## Exercise details:
Write out all the entries word for word, but skip any images.

** Materials provided follows **

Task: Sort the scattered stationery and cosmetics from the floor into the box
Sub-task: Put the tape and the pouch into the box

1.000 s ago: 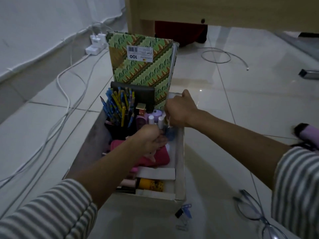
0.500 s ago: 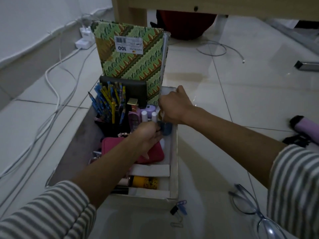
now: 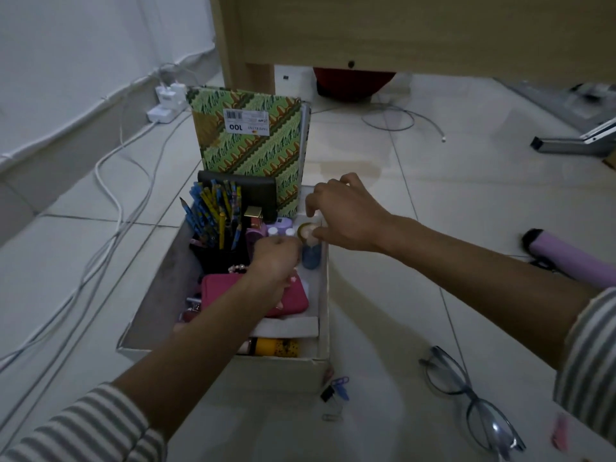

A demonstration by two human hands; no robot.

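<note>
A white cardboard box (image 3: pixel 322 295) stands on the tiled floor. It holds a cup of blue and yellow pencils (image 3: pixel 213 215), a pink pouch (image 3: pixel 295 300), small lilac bottles (image 3: pixel 281 228), a yellow tube (image 3: pixel 276 347) and an upright green patterned notebook (image 3: pixel 253 141). A blue bottle (image 3: pixel 311 258) with a pale round cap stands against the box's right wall. My left hand (image 3: pixel 275 258) is curled against the bottle's left side. Just above the cap hovers my right hand (image 3: pixel 346 215), fingers spread and thumb at the cap's edge.
Binder clips and paper clips (image 3: pixel 335 390) lie on the floor before the box, with glasses (image 3: pixel 473 408) and a small pink item (image 3: pixel 560 431) to the right. A purple roll (image 3: pixel 573 258) lies far right. White cables (image 3: pixel 110 181) run along the left; a wooden desk (image 3: pixel 400 31) stands behind.
My right hand has let go and lifted off the blue bottle, baring its pale cap. My left hand stays curled beside the bottle.
</note>
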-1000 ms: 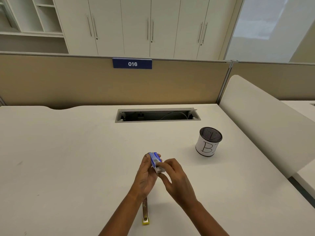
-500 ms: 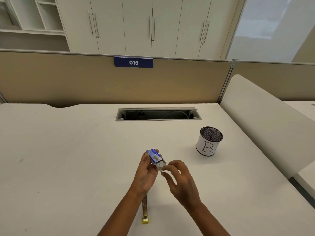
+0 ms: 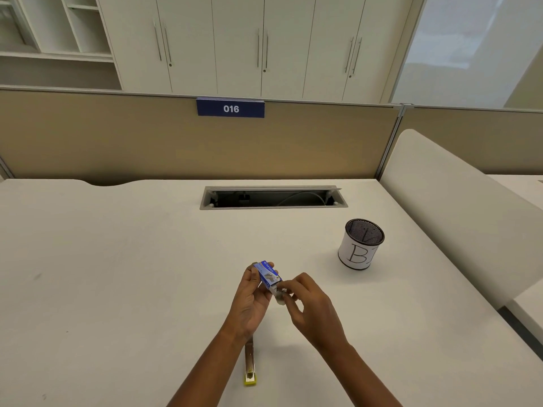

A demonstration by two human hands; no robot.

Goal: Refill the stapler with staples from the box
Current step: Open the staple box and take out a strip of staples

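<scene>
My left hand holds a small blue staple box above the white desk, tilted with its open end toward the lower right. At that open end my right hand pinches a grey strip of staples between thumb and fingertips. The stapler lies open on the desk under my left wrist, a metal channel with a yellow end pointing toward me; its far part is hidden by my hand.
A black mesh pen cup with a white paper marked "B" stands to the right. A cable slot is cut into the desk at the back, before a beige partition. A white padded divider rises on the right.
The box has tilted so its open end faces my right hand. My right fingers have drawn a grey staple strip partly out of it.
</scene>
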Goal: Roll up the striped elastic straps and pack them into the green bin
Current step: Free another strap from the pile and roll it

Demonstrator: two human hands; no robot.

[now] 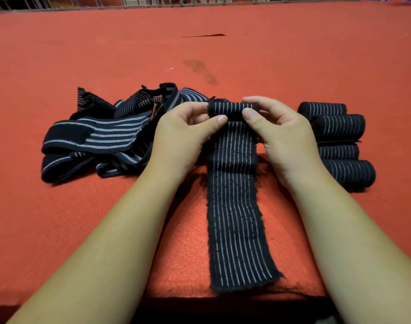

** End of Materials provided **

## Answer for this exercise:
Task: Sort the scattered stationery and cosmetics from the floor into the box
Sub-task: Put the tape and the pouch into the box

1.000 s ago: 
0.500 s ago: 
now: 

A demonstration by two human hands; no robot.

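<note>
A white cardboard box (image 3: pixel 322 295) stands on the tiled floor. It holds a cup of blue and yellow pencils (image 3: pixel 213 215), a pink pouch (image 3: pixel 295 300), small lilac bottles (image 3: pixel 281 228), a yellow tube (image 3: pixel 276 347) and an upright green patterned notebook (image 3: pixel 253 141). A blue bottle (image 3: pixel 311 258) with a pale round cap stands against the box's right wall. My left hand (image 3: pixel 275 258) is curled against the bottle's left side. Just above the cap hovers my right hand (image 3: pixel 346 215), fingers spread and thumb at the cap's edge.
Binder clips and paper clips (image 3: pixel 335 390) lie on the floor before the box, with glasses (image 3: pixel 473 408) and a small pink item (image 3: pixel 560 431) to the right. A purple roll (image 3: pixel 573 258) lies far right. White cables (image 3: pixel 110 181) run along the left; a wooden desk (image 3: pixel 400 31) stands behind.
My right hand has let go and lifted off the blue bottle, baring its pale cap. My left hand stays curled beside the bottle.
</note>
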-1000 ms: 
-500 ms: 
+0 ms: 

A demonstration by two human hands; no robot.

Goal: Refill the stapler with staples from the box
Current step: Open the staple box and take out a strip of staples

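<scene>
My left hand holds a small blue staple box above the white desk, tilted with its open end toward the lower right. At that open end my right hand pinches a grey strip of staples between thumb and fingertips. The stapler lies open on the desk under my left wrist, a metal channel with a yellow end pointing toward me; its far part is hidden by my hand.
A black mesh pen cup with a white paper marked "B" stands to the right. A cable slot is cut into the desk at the back, before a beige partition. A white padded divider rises on the right.
The box has tilted so its open end faces my right hand. My right fingers have drawn a grey staple strip partly out of it.
</scene>
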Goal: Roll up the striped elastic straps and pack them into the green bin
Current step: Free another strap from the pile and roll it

Demonstrator: two human hands; no robot.

[now] 

Work on this exercise is finished, so nothing remains.